### Problem statement
Could you set down every record exactly as it appears?

### Data extracts
----
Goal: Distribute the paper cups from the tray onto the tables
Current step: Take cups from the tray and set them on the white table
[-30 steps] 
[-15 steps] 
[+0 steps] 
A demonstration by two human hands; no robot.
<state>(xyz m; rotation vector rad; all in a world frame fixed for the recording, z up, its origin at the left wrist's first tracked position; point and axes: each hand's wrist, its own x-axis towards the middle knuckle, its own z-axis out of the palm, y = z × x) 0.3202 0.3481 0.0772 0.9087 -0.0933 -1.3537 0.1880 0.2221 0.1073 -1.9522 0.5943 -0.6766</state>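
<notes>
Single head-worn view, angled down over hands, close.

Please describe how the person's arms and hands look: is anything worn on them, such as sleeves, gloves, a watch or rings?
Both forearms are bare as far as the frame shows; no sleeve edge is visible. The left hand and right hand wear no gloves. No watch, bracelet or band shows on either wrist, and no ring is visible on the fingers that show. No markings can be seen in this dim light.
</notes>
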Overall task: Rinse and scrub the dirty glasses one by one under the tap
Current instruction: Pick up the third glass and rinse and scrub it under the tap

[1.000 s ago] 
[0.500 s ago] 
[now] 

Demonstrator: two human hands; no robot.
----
### Task solution
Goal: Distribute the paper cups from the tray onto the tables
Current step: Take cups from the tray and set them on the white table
[-30 steps] 
[-15 steps] 
[+0 steps] 
A demonstration by two human hands; no robot.
<state>(xyz m; rotation vector rad; all in a world frame fixed for the recording, z up, its origin at the left wrist's first tracked position; point and axes: each hand's wrist, its own x-axis towards the middle knuckle, its own z-axis out of the palm, y = z × x) 0.3202 0.3481 0.0772 0.9087 -0.0933 -1.3537 0.1880 0.2221 0.1073 -1.9522 0.5943 -0.6766</state>
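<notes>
Single head-worn view, angled down over hands, close.

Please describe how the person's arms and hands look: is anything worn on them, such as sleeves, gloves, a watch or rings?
Both forearms are bare as far as the frame shows; no sleeve edge is visible. The left hand and right hand wear no gloves. No watch, bracelet or band shows on either wrist, and no ring is visible on the fingers that show. No markings can be seen in this dim light.
</notes>
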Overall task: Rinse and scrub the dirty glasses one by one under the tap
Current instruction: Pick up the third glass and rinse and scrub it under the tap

[1.000 s ago] 
[0.500 s ago] 
[now] 

Demonstrator: two human hands; no robot.

Besides the given answer, there is nothing more to add.